Additionally, as shown in FIG. 4, both rail portions 34 have linear groove-shaped locking receiving portions 36 along the up/down direction at the interior surface on both ends in the width direction (extension direction). The cover 16 is slid and mounted with respect to the housing 15 along both rail portions 34, and the locking receiving portions 36 restrict the sliding operation, and the meshing portions 35 restrict detachment from the rail portions 34.

As shown in FIGS. 1 and 4, the housing 15 has a pair of upper and lower notch portions 37 at positions near the four corners on the rear surface. Each notch portion 37 is arranged at a position close to a respective one of the locking receiving portions 36 of the two rail portions 34. Each upper notch portion 37 is arranged so as to communicate with the lever housing chamber 27. Each notch portion 37 is open rearward and laterally, and has a stopper portion 38 along the up/down direction at the inner side surface. The stopper portions 38 stop the sliding operation of the cover 16.

<Cover>

The cover 16 is made of synthetic resin and has a cap shape as a whole as shown in FIGS. 5 and 6. As shown in FIG. 2, the cover 16 is attached to the housing 15 and surrounds the plurality of wires 24 extending from the rear surface of the housing 15. The cover 16 includes a back wall 39 arranged to face the rear surface of the housing 15 while being attached to the housing 15, and a pair of opposing walls 40 and 41 protruding forward from the upper and lower ends of the back wall 39. The pair of opposing walls 40 and 41 are arranged so as to face each other in parallel.
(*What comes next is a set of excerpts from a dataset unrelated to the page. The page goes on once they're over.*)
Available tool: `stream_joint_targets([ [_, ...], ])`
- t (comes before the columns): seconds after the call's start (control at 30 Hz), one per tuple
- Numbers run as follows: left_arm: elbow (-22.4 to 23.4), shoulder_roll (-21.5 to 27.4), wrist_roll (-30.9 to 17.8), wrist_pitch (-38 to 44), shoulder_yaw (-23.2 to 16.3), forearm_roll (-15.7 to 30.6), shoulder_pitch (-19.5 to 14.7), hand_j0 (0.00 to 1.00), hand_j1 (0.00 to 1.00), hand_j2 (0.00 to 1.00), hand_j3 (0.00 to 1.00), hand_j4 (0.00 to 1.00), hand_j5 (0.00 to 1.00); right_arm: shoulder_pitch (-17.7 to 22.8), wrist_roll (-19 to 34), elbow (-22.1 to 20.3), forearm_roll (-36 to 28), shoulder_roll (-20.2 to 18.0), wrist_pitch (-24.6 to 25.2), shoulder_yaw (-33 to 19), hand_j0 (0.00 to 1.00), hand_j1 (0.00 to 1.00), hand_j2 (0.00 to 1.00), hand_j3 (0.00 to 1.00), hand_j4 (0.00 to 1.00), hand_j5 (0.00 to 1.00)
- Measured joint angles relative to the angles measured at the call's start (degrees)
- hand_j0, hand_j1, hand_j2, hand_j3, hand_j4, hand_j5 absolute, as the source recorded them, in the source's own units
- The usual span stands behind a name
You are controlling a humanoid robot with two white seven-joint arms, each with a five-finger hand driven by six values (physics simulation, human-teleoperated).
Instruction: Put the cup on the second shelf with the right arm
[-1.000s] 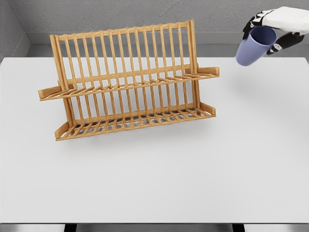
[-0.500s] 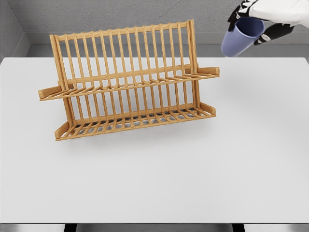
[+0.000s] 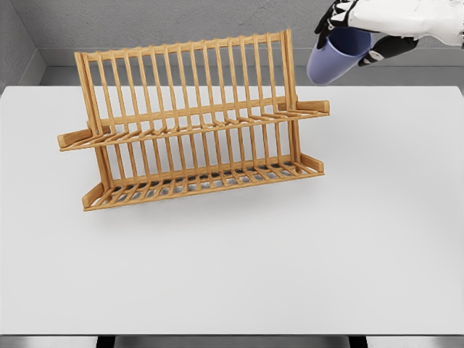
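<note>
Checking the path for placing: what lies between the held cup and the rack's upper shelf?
Nothing. In the head view the cup in the right robot hand hangs beside the rack's top right corner, open air above the upper shelf.

Rack (image 3: 196,123) on table (image 3: 290,254), left of centre; cup (image 3: 330,61) above rack's right end

Plain white surface (image 3: 348,239) (matte, evenly lit); grey textured wall (image 3: 181,22) behind, pale ledge along base.
</note>
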Motion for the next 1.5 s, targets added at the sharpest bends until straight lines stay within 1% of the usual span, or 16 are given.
stream_joint_targets([
  [0.2,0.0,0.0,0.0,0.0,0.0,0.0,0.0,1.0,1.0,1.0,1.0,1.0,1.0,0.5,0.0,-4.4,0.1,0.0,0.0,0.2,0.59,0.59,0.59,0.59,0.59,0.59],
  [0.33,0.0,0.0,0.0,0.0,0.0,0.0,0.0,1.0,1.0,1.0,1.0,1.0,1.0,1.8,0.0,-6.2,0.1,0.1,0.0,1.4,0.59,0.59,0.59,0.59,0.59,0.59],
  [0.63,0.0,0.0,0.0,0.0,0.0,0.0,0.0,1.0,1.0,1.0,1.0,1.0,1.0,2.2,-0.2,-6.6,0.3,0.5,0.2,4.7,0.6,0.6,0.6,0.6,0.6,0.6],
  [0.83,0.0,0.0,0.0,0.0,0.0,0.0,0.0,1.0,1.0,1.0,1.0,1.0,1.0,2.3,-0.4,-6.4,0.6,0.9,0.5,6.7,0.62,0.62,0.62,0.62,0.62,0.62],
  [0.87,0.0,0.0,0.0,0.0,0.0,0.0,0.0,1.0,1.0,1.0,1.0,1.0,1.0,2.3,-0.5,-6.4,1.1,1.0,0.4,7.0,0.66,0.66,0.66,0.66,0.66,0.66],
  [0.9,0.0,0.0,0.0,0.0,0.0,0.0,0.0,1.0,1.0,1.0,1.0,1.0,1.0,2.3,-0.6,-6.4,1.6,0.9,0.4,7.2,1.0,1.0,1.0,1.0,1.0,1.0],
  [1.0,0.0,0.0,0.0,0.0,0.0,0.0,0.0,1.0,1.0,1.0,1.0,1.0,1.0,1.8,-0.4,-6.4,2.1,0.9,0.2,7.4,1.0,1.0,1.0,1.0,1.0,1.0],
  [1.07,0.0,0.0,0.0,0.0,0.0,0.0,0.0,1.0,1.0,1.0,1.0,1.0,1.0,1.9,-0.2,-6.4,2.0,1.0,0.1,6.2,1.0,1.0,1.0,1.0,1.0,1.0],
  [1.17,0.0,0.0,0.0,0.0,0.0,0.0,0.0,1.0,1.0,1.0,1.0,1.0,1.0,1.7,-0.1,-6.5,2.0,1.0,0.0,1.8,1.0,1.0,1.0,1.0,1.0,1.0],
  [1.23,0.0,0.0,0.0,0.0,0.0,0.0,0.0,1.0,1.0,1.0,1.0,1.0,1.0,2.2,-0.1,-5.8,2.9,0.7,0.0,-3.0,1.0,1.0,1.0,1.0,1.0,1.0],
  [1.27,0.0,0.0,0.0,0.0,0.0,0.0,0.0,1.0,1.0,1.0,1.0,1.0,1.0,3.4,-0.1,-4.2,3.6,0.6,0.0,-5.7,1.0,1.0,1.0,1.0,1.0,1.0],
  [1.3,0.0,0.0,0.0,0.0,0.0,0.0,0.0,1.0,1.0,1.0,1.0,1.0,1.0,8.4,-0.1,-1.8,3.6,0.4,0.3,-8.7,1.0,1.0,1.0,1.0,1.0,1.0],
  [1.37,0.0,0.0,0.0,0.0,0.0,0.0,0.0,1.0,1.0,1.0,1.0,1.0,1.0,20.1,-0.1,1.7,4.8,0.8,0.0,-16.0,1.0,1.0,1.0,1.0,1.0,1.0],
  [1.4,0.0,0.0,0.0,0.0,0.0,0.0,0.0,1.0,1.0,1.0,1.0,1.0,1.0,23.1,0.0,2.7,5.4,1.2,-0.1,-18.6,1.0,1.0,1.0,1.0,1.0,1.0],
  [1.43,0.0,0.0,0.0,0.0,0.0,0.0,0.0,1.0,1.0,1.0,1.0,1.0,1.0,25.1,0.0,3.4,5.5,1.4,-0.1,-20.5,1.0,1.0,1.0,1.0,1.0,1.0],
  [1.5,0.0,0.0,0.0,0.0,0.0,0.0,0.0,1.0,1.0,1.0,1.0,1.0,1.0,25.7,0.0,4.4,5.5,1.8,0.0,-22.8,1.0,1.0,1.0,1.0,1.0,1.0],
])
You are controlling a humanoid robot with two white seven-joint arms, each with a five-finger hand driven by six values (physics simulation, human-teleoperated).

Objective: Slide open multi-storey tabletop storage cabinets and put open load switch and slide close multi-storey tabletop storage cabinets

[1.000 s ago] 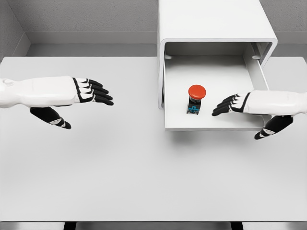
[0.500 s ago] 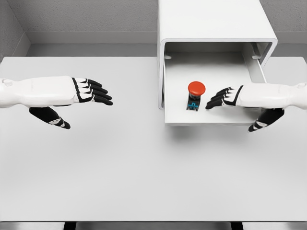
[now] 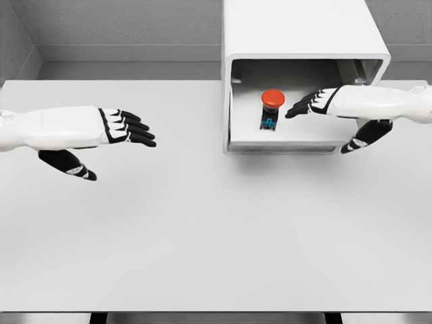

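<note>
A white multi-storey cabinet point(image 3: 297, 34) stands at the back of the table, right of the middle. Its lower drawer point(image 3: 283, 145) sticks out only a little. In the drawer stands the load switch point(image 3: 271, 108), a small dark body with a red round cap. My right hand point(image 3: 312, 103) reaches in from the right over the drawer, fingers stretched flat toward the switch, thumb hanging at the drawer's right front corner; it holds nothing. My left hand point(image 3: 128, 128) hovers over the table at the left, fingers extended, empty.
The white table point(image 3: 202, 229) spreads wide in front of the cabinet. A grey wall runs along the back, and the table's front edge lies near the bottom of the view.
The drawer has slid back into the cabinet, carrying the switch with it. My right hand has moved up and back along with the drawer. The left hand has barely moved.
</note>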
The cover 16 has a space inside which the wires 24 are accommodated, and is open at the front and side (diagonal sideways). As shown in FIG. 5, a front opening of the cover 16 is a wire introduction port 42 for introducing the wires 24 into the space. Upper and lower ends of the wire introduction port 42 are partitioned by the front ends of the pair of opposing walls 40 and 41. A side opening of the cover 16 is a wire lead-out port 43 for leading the wires 24 to the outside. The wire lead-out port 43 is partitioned by a lead-out tube 44 at a rear portion of the cover 16.

The lead-out tube 44 has (i) a wall surface portion along the width direction connected to the pair of opposing walls 40 and 41 and (ii) a wall surface portion along the up/down direction connected to the back wall 39, and projects in a direction inclined with respect to the front/rear direction. As shown in FIG. 18, each wire 24 is fastened to the lead-out tube 44 via a fastening means 45 such as a tie band.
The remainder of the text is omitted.